KRAJ
- Johannesburg, California; United States;
- Broadcast area: Ridgecrest, California
- Frequency: 98.5 MHz
- Branding: 98.5 The Heat

Programming
- Format: Rhythmic adult contemporary

Ownership
- Owner: Adelman Broadcasting, Inc.

History
- First air date: 2013
- Former call signs: KGIL (2011–2026)

Technical information
- Licensing authority: FCC
- Facility ID: 183344
- Class: A
- ERP: 340 watts
- HAAT: 417 meters (1,368 ft)
- Transmitter coordinates: 35°28′38″N 117°41′58″W﻿ / ﻿35.47722°N 117.69944°W

Links
- Public license information: Public file; LMS;
- Website: 985theheat.com

= KRAJ (FM) =

Radio station in Johannesburg, California

KRAJ is a class A radio station broadcasting a rhythmic adult contemporary format to Johannesburg, California.

==History==
The station was assigned the call sign KGIL on April 11, 2011. KGIL was owned by Mount Wilson FM Broadcasters as a simulcast of KKGO, its country music station in Los Angeles, until 2015. After Adelman Broadcasting bought the station for $110,000, KGIL replaced the KKGO simulcast with programming from Westwood One's Nash Icon network as "98.5 Nash Icon".

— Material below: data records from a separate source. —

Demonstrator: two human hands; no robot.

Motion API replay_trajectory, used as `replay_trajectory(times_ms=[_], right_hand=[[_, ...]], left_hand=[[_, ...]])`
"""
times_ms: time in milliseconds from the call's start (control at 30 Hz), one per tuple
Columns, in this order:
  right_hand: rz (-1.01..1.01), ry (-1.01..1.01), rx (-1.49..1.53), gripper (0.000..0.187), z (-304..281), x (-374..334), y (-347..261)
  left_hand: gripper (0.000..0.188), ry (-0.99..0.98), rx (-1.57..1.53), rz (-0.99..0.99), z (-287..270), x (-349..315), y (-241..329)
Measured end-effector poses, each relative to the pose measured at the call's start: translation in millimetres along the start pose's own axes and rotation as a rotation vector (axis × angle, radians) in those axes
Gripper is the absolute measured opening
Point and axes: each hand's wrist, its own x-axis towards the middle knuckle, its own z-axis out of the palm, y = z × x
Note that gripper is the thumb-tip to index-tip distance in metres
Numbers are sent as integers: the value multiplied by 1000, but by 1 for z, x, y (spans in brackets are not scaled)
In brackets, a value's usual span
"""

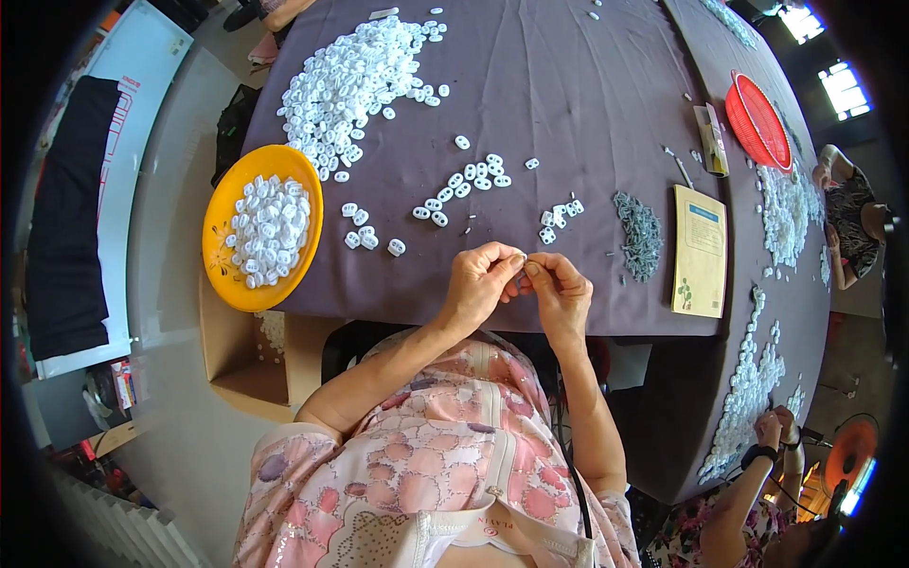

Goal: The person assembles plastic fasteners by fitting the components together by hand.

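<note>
My left hand (pixel 476 284) and my right hand (pixel 565 295) meet over the table's near edge, thumbs and fingers pinched together. A small white piece (pixel 523 256) barely shows at the left fingertips; most of it is hidden. What the right fingers pinch is too covered to make out. Just beyond them lies a small cluster of white plastic pieces (pixel 554 220), and further off are loose white oval pieces with two dark holes (pixel 483 172). Right of my hands is a heap of small grey screw-like parts (pixel 639 237).
A yellow bowl (pixel 220 279) of white pieces stands at the left edge, above a cardboard box (pixel 303 355). A large white heap (pixel 346 90) lies far left. To the right are a yellow booklet (pixel 699 256), a red basket (pixel 757 118), and other people working at more white pieces.
</note>
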Motion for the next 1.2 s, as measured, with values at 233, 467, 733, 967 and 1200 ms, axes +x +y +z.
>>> replay_trajectory(times_ms=[233, 467, 733, 967, 1200], right_hand=[[-65, -59, -11, 5, -2, 4, 0], [-152, -78, -142, 4, -2, 7, 1], [72, -113, 50, 7, 5, 9, -2], [-23, -233, -169, 9, 23, 29, -11], [-551, -104, -565, 11, 50, 82, -8]], left_hand=[[14, -57, -123, -70, -5, 5, 5], [11, -64, -131, -13, -8, 6, -1], [11, -30, -74, 38, -9, 5, -1], [12, -14, -161, -1, -42, 6, 1], [12, 93, -359, -108, -61, 3, -9]])
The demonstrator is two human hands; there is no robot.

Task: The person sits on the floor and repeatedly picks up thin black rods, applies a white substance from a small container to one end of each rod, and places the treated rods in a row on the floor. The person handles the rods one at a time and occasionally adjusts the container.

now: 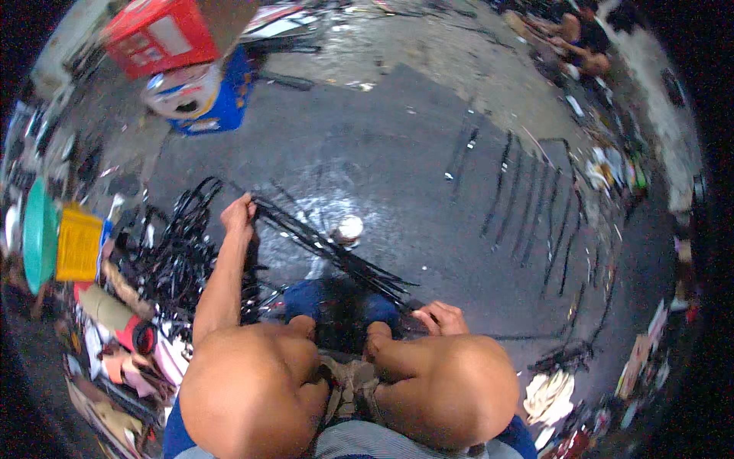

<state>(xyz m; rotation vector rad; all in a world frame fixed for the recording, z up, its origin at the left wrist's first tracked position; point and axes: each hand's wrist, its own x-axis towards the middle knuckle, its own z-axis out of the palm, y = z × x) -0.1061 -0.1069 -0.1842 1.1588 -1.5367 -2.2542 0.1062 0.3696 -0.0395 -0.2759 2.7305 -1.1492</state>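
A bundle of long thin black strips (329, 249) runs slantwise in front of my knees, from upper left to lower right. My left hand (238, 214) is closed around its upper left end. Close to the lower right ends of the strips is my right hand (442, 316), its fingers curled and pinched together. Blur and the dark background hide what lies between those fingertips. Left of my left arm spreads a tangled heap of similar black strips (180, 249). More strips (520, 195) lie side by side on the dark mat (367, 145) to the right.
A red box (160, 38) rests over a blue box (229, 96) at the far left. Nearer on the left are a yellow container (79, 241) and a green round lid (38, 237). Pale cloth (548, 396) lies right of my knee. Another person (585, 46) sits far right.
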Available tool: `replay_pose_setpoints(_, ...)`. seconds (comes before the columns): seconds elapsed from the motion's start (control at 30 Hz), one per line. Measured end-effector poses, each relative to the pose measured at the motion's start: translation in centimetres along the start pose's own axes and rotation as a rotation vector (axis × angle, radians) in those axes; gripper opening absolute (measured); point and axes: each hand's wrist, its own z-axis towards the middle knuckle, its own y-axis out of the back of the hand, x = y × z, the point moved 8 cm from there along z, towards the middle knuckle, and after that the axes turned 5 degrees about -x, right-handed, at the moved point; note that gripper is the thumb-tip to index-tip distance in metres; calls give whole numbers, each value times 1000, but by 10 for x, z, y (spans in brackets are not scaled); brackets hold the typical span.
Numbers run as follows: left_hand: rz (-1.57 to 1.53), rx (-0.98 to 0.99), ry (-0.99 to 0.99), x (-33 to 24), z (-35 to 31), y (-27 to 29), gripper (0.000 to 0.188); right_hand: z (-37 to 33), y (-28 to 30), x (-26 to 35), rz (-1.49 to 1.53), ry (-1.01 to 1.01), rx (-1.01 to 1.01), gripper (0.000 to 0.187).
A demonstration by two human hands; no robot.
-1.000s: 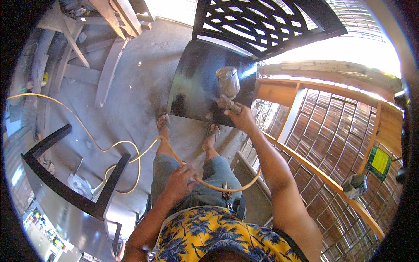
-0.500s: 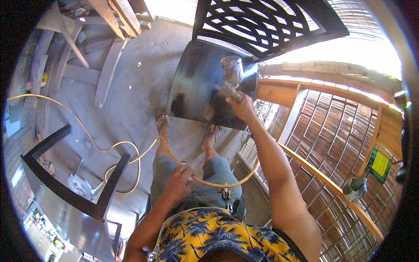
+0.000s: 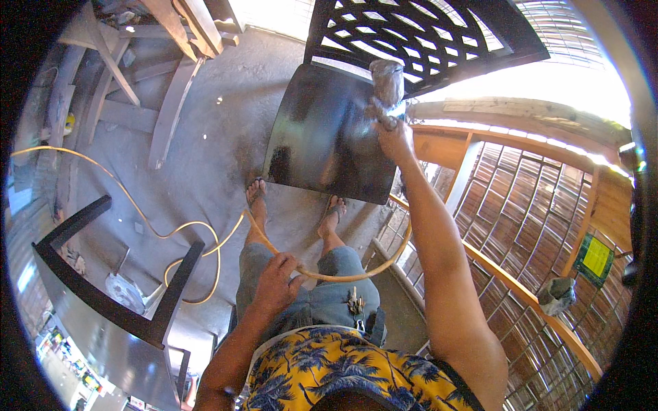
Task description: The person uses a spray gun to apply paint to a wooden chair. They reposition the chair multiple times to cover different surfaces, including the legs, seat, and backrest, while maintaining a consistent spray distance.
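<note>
Out in front, my right hand [image 3: 395, 142] is wrapped round the handle of a spray gun [image 3: 384, 113] with a paint-smeared cup [image 3: 388, 81] on top. The gun is over the right side of a glossy black chair seat [image 3: 329, 130]. Behind the seat rises a black chair back [image 3: 411, 34] with a cut-out lattice. Close to my lap, my left hand [image 3: 277, 282] is closed round a yellow air hose [image 3: 343, 278]. That hose loops from the left hand up toward the right wrist and also trails across the floor to the left.
A black-edged furniture frame [image 3: 103, 294] stands at the near left. Wooden furniture parts [image 3: 171, 113] are stacked at the far left. Along the right side runs a metal grille [image 3: 521, 192] with wooden rails. A grey rag-like lump [image 3: 556, 296] sits on the lower rail.
My right hand and the spray gun have moved right and farther away, toward the seat's far right corner. The hose loop has risen slightly with them. My left hand has shifted only a little.
</note>
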Motion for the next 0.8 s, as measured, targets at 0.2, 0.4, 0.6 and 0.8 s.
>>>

On April 27, 2026, KGIL changed its format from country–by this point featuring a classic country playlist as "98.5 Superstar Country"–to rhythmic adult contemporary, branded as "98.5 The Heat". The format and "Heat" branding were previously used by KRAJ (100.9 FM), which took on a contemporary country format; on May 5, 2026, the KRAJ call sign moved to this station, with 100.9 becoming KWDJ-FM.